Could you copy every line from the material below in which "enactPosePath" appears?
===== Data
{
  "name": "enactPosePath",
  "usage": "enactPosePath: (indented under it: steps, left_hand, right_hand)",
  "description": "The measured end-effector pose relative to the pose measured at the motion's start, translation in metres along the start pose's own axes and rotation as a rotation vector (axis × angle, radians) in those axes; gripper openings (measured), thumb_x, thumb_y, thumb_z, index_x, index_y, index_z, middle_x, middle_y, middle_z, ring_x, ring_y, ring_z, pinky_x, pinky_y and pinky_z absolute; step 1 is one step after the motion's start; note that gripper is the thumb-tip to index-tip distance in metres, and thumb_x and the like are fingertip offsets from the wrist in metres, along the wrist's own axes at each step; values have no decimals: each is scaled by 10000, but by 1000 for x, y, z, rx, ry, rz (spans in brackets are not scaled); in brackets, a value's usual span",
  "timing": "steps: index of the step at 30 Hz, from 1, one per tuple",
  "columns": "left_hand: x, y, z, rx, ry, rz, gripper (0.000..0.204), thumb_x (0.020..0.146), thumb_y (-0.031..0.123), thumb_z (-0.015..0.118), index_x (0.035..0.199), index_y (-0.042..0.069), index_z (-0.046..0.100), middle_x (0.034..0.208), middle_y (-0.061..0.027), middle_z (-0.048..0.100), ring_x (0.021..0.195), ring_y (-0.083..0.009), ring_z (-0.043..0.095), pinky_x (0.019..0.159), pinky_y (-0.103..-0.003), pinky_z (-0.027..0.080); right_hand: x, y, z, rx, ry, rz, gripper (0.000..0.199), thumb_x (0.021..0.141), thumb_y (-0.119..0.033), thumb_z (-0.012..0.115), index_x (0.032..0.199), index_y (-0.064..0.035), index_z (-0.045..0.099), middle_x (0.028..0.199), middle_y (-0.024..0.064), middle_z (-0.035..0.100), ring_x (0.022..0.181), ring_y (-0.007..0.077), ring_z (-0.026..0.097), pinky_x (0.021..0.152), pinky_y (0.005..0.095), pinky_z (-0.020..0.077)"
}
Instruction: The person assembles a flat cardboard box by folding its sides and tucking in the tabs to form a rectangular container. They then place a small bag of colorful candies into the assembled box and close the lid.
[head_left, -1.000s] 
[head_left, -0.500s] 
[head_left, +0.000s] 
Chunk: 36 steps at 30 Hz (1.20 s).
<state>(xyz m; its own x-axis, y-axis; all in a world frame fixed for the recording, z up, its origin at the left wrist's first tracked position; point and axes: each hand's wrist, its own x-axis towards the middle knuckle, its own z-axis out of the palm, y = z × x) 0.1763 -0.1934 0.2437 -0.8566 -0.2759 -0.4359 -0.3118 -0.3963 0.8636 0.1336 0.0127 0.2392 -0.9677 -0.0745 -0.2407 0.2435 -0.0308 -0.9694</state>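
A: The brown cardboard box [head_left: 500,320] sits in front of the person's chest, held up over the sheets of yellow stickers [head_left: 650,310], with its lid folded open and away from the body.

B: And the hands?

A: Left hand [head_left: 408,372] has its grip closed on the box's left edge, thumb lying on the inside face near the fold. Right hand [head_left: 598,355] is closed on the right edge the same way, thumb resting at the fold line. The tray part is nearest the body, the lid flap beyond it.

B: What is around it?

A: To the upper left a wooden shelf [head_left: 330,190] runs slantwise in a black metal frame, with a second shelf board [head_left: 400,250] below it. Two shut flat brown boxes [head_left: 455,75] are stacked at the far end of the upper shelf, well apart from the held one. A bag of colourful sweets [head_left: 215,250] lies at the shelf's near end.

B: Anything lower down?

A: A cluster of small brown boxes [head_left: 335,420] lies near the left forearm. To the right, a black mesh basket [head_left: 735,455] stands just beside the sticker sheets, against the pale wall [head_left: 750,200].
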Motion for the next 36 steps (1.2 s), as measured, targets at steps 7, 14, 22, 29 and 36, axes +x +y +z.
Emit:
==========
## Worked solution
  "name": "enactPosePath",
  "usage": "enactPosePath: (indented under it: steps, left_hand, right_hand)",

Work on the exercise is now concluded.